■ **Task description**
Nothing outside the range is wanted. Repeat exactly the lines below from the one with "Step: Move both" through the one with "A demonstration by".

■ **Extracted data**
▬▬▬▬▬▬

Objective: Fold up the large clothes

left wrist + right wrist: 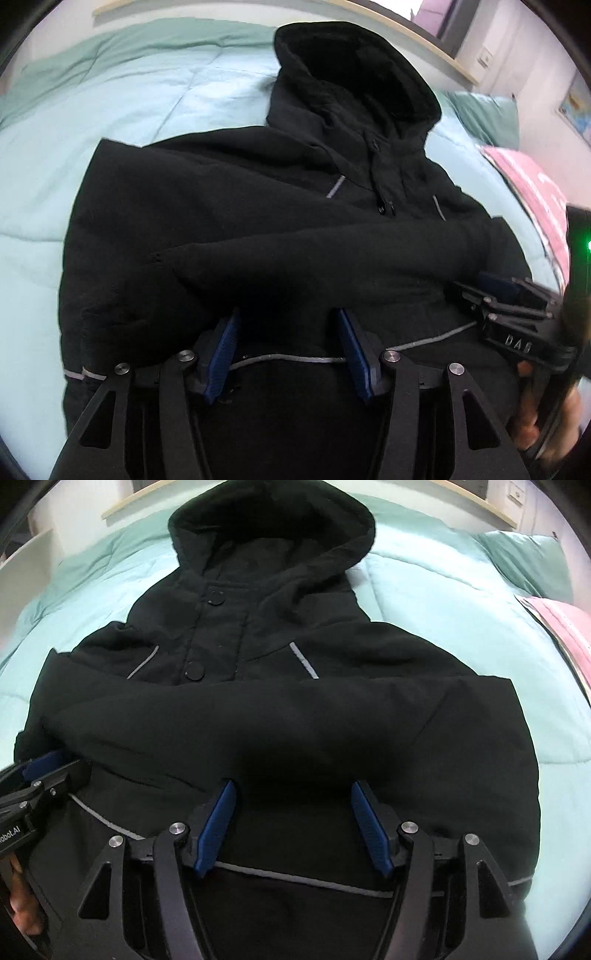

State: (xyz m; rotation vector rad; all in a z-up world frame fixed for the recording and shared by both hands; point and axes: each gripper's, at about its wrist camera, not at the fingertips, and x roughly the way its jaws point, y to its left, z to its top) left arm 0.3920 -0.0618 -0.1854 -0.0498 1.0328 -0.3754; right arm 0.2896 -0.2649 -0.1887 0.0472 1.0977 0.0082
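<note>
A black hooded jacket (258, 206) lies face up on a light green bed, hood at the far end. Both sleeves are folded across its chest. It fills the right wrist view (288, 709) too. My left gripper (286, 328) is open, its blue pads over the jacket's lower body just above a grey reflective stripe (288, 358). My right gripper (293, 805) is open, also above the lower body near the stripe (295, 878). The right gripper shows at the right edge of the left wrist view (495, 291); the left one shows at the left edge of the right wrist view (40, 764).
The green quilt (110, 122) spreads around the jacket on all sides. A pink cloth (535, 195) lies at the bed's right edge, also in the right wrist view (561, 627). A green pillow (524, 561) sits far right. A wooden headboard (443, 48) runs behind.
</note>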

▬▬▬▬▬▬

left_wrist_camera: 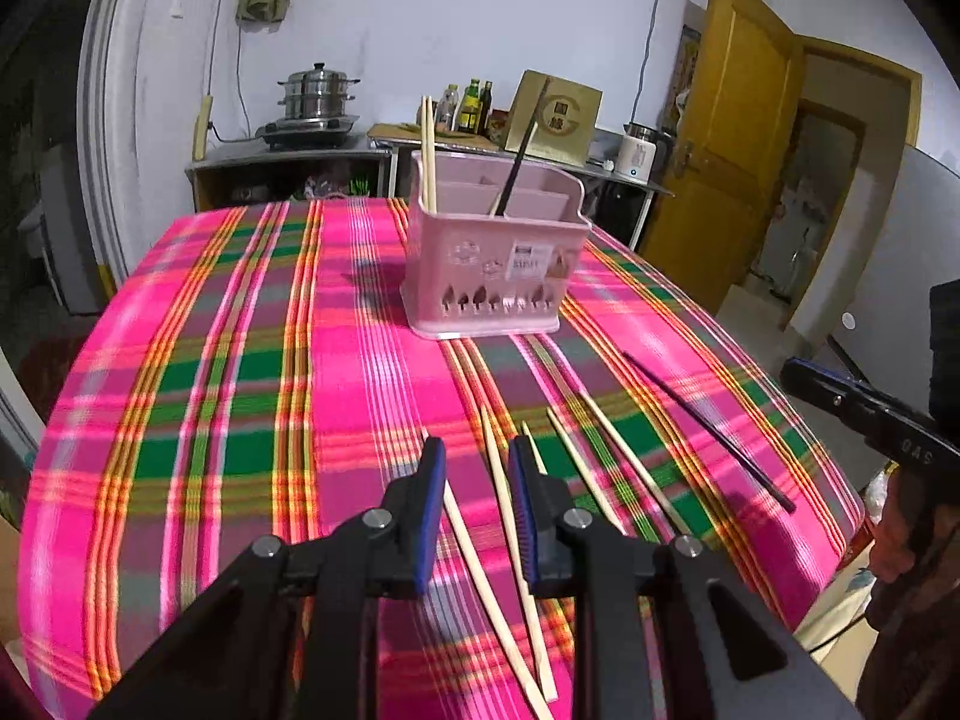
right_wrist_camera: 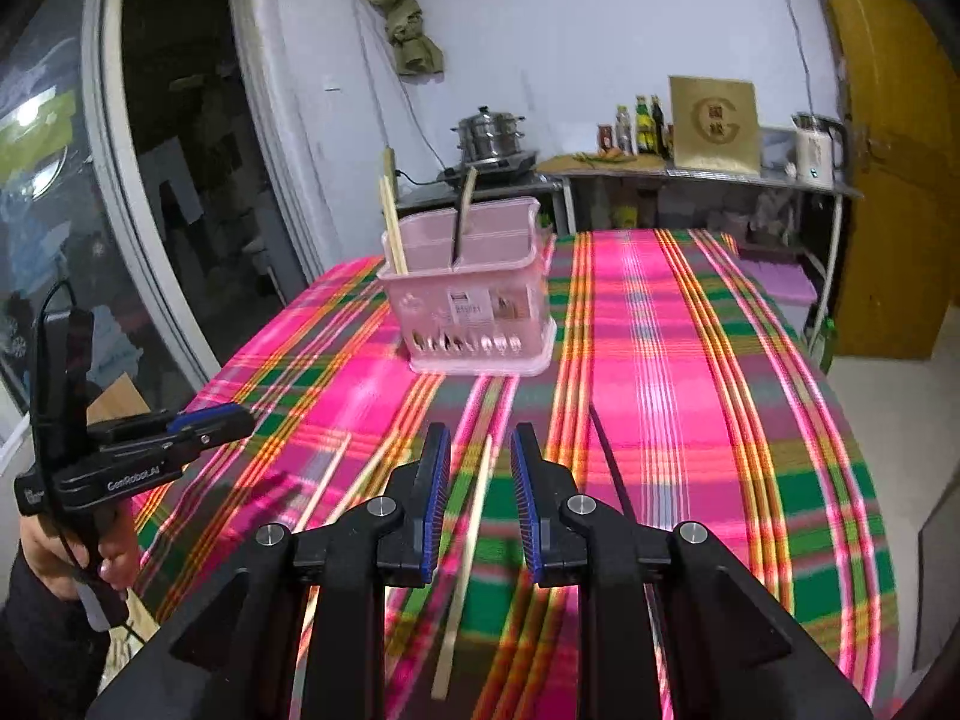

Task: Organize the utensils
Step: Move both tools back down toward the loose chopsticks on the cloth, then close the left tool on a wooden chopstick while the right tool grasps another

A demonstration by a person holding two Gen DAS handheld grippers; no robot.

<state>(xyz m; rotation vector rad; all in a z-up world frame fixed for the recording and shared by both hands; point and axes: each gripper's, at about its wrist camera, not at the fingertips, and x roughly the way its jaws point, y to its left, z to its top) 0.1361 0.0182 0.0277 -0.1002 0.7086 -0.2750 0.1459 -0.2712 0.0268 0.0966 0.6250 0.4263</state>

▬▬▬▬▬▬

■ **Written answer**
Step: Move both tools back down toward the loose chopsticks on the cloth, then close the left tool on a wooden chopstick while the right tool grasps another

A demonstration by a person holding two Gen DAS handheld grippers; no robot.

The response is now done.